Look through the listing below for lines containing "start". State how many there are, and nothing else.

====

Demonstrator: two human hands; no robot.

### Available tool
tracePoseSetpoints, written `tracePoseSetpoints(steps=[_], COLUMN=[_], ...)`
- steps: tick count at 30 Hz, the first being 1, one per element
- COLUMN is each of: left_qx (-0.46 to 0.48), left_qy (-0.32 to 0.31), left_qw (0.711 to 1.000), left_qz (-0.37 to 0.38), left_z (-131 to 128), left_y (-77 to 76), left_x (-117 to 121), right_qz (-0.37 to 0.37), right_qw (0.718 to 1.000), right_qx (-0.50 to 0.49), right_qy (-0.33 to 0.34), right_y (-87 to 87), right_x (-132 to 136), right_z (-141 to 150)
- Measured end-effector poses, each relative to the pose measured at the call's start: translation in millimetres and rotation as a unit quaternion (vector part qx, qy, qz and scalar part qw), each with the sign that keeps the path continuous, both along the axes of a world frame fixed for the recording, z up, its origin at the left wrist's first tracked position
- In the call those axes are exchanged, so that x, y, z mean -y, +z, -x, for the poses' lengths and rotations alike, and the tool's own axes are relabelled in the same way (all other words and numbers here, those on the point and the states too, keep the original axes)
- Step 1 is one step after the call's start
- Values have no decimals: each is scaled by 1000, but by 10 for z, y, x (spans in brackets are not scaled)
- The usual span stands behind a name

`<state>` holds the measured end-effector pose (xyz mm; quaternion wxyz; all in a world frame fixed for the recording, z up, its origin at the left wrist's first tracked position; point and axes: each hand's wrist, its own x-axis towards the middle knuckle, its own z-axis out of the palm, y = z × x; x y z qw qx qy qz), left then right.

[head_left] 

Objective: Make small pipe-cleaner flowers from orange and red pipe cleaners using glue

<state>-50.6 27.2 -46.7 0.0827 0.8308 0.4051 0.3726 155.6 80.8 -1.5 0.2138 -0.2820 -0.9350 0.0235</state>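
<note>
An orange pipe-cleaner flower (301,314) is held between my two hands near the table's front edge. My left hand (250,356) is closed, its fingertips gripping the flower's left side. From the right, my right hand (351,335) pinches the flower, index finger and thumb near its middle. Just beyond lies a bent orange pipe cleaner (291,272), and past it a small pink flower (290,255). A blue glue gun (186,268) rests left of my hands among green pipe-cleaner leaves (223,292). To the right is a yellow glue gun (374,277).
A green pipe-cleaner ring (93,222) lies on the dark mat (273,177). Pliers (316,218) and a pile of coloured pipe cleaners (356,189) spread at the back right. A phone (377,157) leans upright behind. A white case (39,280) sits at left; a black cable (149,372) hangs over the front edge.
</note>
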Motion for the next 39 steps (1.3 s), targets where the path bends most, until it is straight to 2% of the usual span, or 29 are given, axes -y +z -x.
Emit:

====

Result: 2